The man hurried off, passing the children in the hallway. He was halfway up the stairs when he looked back and asked, “Which of you is the writer?”
Stephan, laughing at something Žofie was saying, didn’t seem even to hear, but the other boy pointed to Stephan.
“Good luck, son. We need talented writers now more than ever.”
He was gone, then, and the children were spilling into the barbershop, Žofie announcing that it was Stephan’s birthday.
“All good for birth day to you, Master Neuman!” Otto said as he hugged his granddaughter, this child so like her father that Otto could hear his son in the rush of her voice; he could see Christof in her obliviousness to her smudged lenses.
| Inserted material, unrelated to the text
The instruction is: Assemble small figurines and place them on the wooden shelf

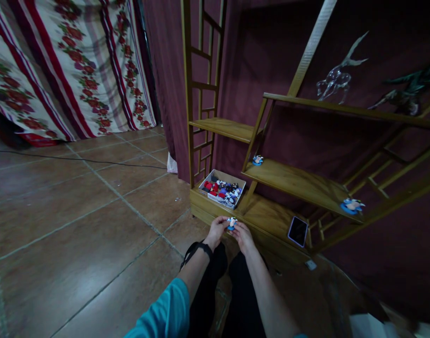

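Observation:
Between my two hands, just in front of the shelf's lower edge, is a small figurine [231, 223] with a blue base and a white and peach body. The fingers of my left hand [217, 231] pinch it from the left. My right hand [243, 236] grips its right side. Beyond my hands, an open box [220, 201] on the lowest shelf holds several small red, white, purple and dark figures. Two similar blue-based figurines stand on the middle shelf: one figurine [257, 160] at its left end, another figurine [352, 205] at its right end.
The wooden display shelf [292, 184] has stepped boards and lattice sides. A tablet or phone [298, 231] leans on the lowest board at right. A clear glass animal [336, 82] and a dark green sculpture [410, 89] stand on top. A black cable [77, 159] crosses the tiled floor.

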`<action>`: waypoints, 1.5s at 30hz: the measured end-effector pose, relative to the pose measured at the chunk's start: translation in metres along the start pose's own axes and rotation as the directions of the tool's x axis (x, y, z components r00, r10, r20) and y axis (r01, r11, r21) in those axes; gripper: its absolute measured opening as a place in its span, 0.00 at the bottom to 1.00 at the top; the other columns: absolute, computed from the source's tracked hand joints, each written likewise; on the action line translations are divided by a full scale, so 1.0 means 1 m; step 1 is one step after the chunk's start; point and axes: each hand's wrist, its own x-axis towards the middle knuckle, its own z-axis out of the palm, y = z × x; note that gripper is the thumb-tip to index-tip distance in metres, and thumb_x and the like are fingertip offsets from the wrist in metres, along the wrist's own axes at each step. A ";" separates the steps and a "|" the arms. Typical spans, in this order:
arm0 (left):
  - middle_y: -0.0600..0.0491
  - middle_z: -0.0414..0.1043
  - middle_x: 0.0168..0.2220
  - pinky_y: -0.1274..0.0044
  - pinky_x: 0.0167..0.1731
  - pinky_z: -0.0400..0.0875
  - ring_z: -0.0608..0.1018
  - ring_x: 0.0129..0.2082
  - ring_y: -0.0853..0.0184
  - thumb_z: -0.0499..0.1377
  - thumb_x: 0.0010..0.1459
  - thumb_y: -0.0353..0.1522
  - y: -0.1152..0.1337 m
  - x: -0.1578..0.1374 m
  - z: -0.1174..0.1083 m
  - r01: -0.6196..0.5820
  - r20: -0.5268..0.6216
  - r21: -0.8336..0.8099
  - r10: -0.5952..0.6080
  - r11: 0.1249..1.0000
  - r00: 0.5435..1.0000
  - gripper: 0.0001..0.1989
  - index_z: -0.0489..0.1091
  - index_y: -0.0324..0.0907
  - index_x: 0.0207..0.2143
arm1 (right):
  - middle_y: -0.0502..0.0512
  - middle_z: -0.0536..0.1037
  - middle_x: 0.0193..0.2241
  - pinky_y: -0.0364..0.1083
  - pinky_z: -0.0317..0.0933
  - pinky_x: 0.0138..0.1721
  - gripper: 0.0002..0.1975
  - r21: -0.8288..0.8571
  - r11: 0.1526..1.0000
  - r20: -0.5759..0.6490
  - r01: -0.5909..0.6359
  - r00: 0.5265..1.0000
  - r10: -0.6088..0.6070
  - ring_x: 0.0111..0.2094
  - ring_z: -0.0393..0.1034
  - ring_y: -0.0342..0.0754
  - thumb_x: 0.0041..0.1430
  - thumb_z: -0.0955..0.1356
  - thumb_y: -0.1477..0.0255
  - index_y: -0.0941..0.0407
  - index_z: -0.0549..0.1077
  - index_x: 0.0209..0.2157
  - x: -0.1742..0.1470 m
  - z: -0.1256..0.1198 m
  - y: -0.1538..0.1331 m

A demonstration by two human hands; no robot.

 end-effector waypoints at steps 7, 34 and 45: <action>0.50 0.75 0.29 0.76 0.32 0.66 0.74 0.28 0.69 0.68 0.34 0.27 0.000 0.003 -0.006 -0.046 0.038 -0.043 0.048 0.998 0.998 0.13 0.73 0.38 0.27 | 0.50 0.79 0.32 0.47 0.67 0.39 0.14 0.010 0.999 0.064 0.051 0.997 -0.052 0.36 0.74 0.47 0.37 0.74 0.72 0.53 0.72 0.30 0.001 -0.002 -0.001; 0.49 0.76 0.33 0.77 0.37 0.66 0.75 0.32 0.68 0.66 0.37 0.22 0.005 -0.004 -0.008 0.046 0.105 -0.259 -0.019 0.965 0.994 0.16 0.74 0.38 0.33 | 0.52 0.78 0.37 0.48 0.64 0.43 0.13 0.059 0.988 0.164 0.145 0.975 -0.153 0.40 0.71 0.48 0.38 0.74 0.72 0.53 0.75 0.31 -0.015 0.007 -0.013; 0.48 0.74 0.31 0.79 0.30 0.68 0.75 0.28 0.71 0.65 0.45 0.29 0.008 -0.003 -0.002 0.130 0.167 -0.222 -0.094 0.966 0.981 0.12 0.73 0.36 0.35 | 0.52 0.77 0.34 0.44 0.65 0.32 0.21 -0.057 0.983 0.116 0.172 0.979 -0.165 0.28 0.69 0.42 0.41 0.73 0.66 0.53 0.74 0.41 -0.010 0.005 -0.008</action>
Even the smell of her was the same—almonds and milk and sunshine.
“That was Herr Zweig,” their friend said.
“Where, Dieter?” Stephan asked.
Otto said, “Master Stephan, what have you been up to while our Žofie was away?”
Dieter said, “He was sitting right by us at the Café Central before Stephan got there too—Zweig was. With Paula Wesseley and Liane Haid, who looks very old.”
Otto hesitated, oddly reluctant to admit that this big lug of a boy was right. “I’m afraid Herr Zweig was running for an aeroplane, Stephan.”
“That was him?” Stephan’s dark eyes were so full of disappointment that, with his hair on end at the crown despite all Otto’s best efforts, he looked like a toddler. Otto would have liked to assure him he’d have another chance
to meet his hero, but it seemed unlikely. All they’d talked about—or all Zweig had talked about, while Otto listened—was whether even London would prove far enough away from Hitler. Herr Zweig knew how Otto’s Christof had died; he knew Otto understood what a flimsy thing a border was.
“I do hope you’ll heed Herr Zweig’s words for you, Stephan,” Otto said. “He said we need talented writers like you now more than ever.” Which was something, anyway: the great writer encouraging Stephan, even if the boy hadn’t heard.
The Man in the Shadow
Adolf Eichmann showed his fat new boss, Obersturmführer Wisliceny, around the Sicherheitsdienst Jewish Department, ending at his own desk, beside which sat Tier, the most beautiful slope-backed German shepherd in all of Berlin.
“Good God, he’s so still he might be stuffed,” Wisliceny said.
“Tier is properly trained,” Eichmann responded. “We would be rid of the Jews and on to more important matters if the rest of Germany were half as disciplined.”
“Trained by whom?” Wisliceny asked, taking Eichmann’s own chair, asserting his superior rank.
Eichmann took the visitor’s chair and snapped his fingers once, quietly, calling Tier to his side. He had assured Wisliceny that “the ropes” of SD Department II/112 were quite tidy, but they were in fact as thin and frayed as any rope Tier might have chewed. They operated out of three small rooms at the Hohenzollern Palace while the Gestapo, with its own Jewish office and far more resources, took pleasure in undermining them. Eichmann had learned the hard way, though, that complaints reflected most negatively on the complainer.